デンマーク国民党は、移民排斥の党として知られるが、実は福祉給付には非常に前向きであり、高齢者や低学歴(つまりは低収入の職の従事者)に多くの支持者を抱えている。政策を通すためには過半数を構成する必要があり、こうして党によって異なる立場からの賛否は連立政権にとっては命取りになる。今回の提案には、閣外協力をしているデンマーク国民党が厳しいノーを突きつけ、そのため過半数を確保することで法案の不成立を狙う野党の社会民主党と社会人民党がデンマーク国民党に協力を持ちかけている。今のところ、彼らは野党と手を組む方には行かずに、与党政府に自分たちの言い分を聞いてもらい、妥協に持っていく思惑のようである。

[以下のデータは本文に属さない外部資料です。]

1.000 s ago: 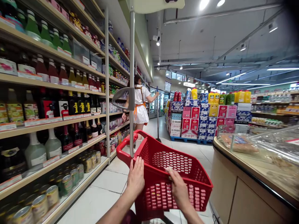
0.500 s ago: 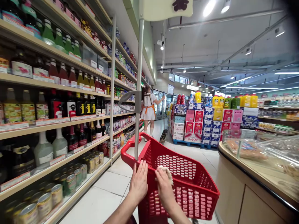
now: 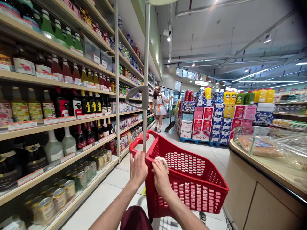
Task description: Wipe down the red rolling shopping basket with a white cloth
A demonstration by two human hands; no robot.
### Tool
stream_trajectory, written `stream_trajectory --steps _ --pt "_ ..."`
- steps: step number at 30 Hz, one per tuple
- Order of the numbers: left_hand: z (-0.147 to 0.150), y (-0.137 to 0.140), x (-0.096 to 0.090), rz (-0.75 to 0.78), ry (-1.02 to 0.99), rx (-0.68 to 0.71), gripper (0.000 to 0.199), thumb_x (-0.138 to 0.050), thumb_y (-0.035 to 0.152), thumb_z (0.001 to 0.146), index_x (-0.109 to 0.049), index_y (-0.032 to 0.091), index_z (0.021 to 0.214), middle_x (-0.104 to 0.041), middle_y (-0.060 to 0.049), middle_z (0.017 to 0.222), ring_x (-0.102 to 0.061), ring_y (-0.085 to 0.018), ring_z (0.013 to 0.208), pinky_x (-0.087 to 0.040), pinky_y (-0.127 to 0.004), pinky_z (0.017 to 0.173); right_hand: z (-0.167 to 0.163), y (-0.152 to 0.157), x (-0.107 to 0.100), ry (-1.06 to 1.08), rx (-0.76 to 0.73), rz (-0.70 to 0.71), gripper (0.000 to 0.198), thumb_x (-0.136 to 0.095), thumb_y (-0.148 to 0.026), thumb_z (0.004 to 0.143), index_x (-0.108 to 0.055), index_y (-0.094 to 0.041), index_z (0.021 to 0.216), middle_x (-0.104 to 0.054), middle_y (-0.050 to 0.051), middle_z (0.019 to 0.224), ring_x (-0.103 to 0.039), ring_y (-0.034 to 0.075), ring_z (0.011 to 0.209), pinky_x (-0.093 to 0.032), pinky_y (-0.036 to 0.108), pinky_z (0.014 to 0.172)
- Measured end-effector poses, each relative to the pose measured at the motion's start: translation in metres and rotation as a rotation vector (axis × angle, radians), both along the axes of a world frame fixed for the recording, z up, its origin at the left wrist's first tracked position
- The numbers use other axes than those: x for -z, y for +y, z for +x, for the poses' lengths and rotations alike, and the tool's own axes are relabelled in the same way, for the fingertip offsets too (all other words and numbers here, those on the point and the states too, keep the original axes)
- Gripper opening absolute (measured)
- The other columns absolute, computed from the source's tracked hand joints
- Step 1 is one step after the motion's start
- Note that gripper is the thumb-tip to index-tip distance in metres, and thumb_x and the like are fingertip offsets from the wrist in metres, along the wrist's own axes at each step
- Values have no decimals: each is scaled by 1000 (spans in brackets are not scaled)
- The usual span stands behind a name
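A red plastic shopping cart (image 3: 192,188) with perforated basket walls stands in front of me. My left hand (image 3: 139,167) is on the corner of its rim, below the metal pole (image 3: 145,127), with the fingers bent over the edge. A crumpled off-white cloth (image 3: 164,163) is under the fingers of my right hand (image 3: 160,177), pressed against the near side rim of the basket. The inside of the left palm is hidden. A grey plastic loop (image 3: 137,96) is fixed to the pole above the cart handle (image 3: 135,144).
Shelves (image 3: 59,123) of bottles and cans line the left side. A display counter (image 3: 261,179) with clear covers stands at the right. Stacked drink boxes (image 3: 202,124) sit on a blue pallet ahead. Farther down the aisle, a person (image 3: 159,107) holds a long-handled dustpan (image 3: 169,126).
My left fingers go from flat to bent over the cart's corner. My right hand and the cloth shift left along the rim. The person ahead is farther away.
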State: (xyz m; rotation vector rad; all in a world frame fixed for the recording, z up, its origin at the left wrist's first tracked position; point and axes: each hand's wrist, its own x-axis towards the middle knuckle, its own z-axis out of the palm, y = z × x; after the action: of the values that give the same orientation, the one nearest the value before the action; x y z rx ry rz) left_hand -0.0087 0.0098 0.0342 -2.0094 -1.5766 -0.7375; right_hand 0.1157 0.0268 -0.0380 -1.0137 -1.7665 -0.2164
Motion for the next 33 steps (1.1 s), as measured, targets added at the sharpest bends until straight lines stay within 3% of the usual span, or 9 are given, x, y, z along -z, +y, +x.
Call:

上記の、労働市場委員会は、失業給付金の最長受給期間を個々人の経済的な状況によって決定することも提案しており、普遍主義に支えられてきた福祉国家のスローガンが変質しようとしていることが見て取れる。恵まれないものに向けた「慈善」としての福祉から、労働市場に参画しているといった条件によらず、誰もに与えられた「権利」として普遍主義に基づいてきたデンマークの福祉政策は、改革の名の下に削減されていく傾向だ。7年間近く好況に踊らされてきたところで、最盛期は過ぎ、「これでパーティは終わり」と冷や水を浴びさせられる状況になっている。2009年の国庫財政予算案が出たところだが、その鍵を握る財務大臣のラース・ルッケ・ラスムッセン(Lars Løkke Rasmussen)は、先日の予算案提示の際に、若い頃はボーイスカウトにいたと述べ、デンマークの経済を、「数年間燃え続けてきた焚き火のようなものだ」と喩え、「煙高く上げる炎は消えたところだが、燻っている火がまだ中に残っている。これをそのまま吹き消すか、森に行って薪を取ってきて、後で焚き火でご飯を作るようにするかどちらを選ぶかだ。」と述べ、今手を打って今後も「燃え続ける」手筈をつけることの必要性を強調している(2008年8月27日、Politiken)。
政策に翻弄される市民の反撃は、さまざまな形で顕在化してきているが、それも今後の経済の状況次第では自重される流れになるかもしれない。高額納税者の所得税軽減という形でもたらされた緊縮財政を、失業者、年金生活者といった社会的弱者が受ける福祉の削減という形で減らすことは、格差を拡大させることになり、間違った方向であることを忘れてはならない。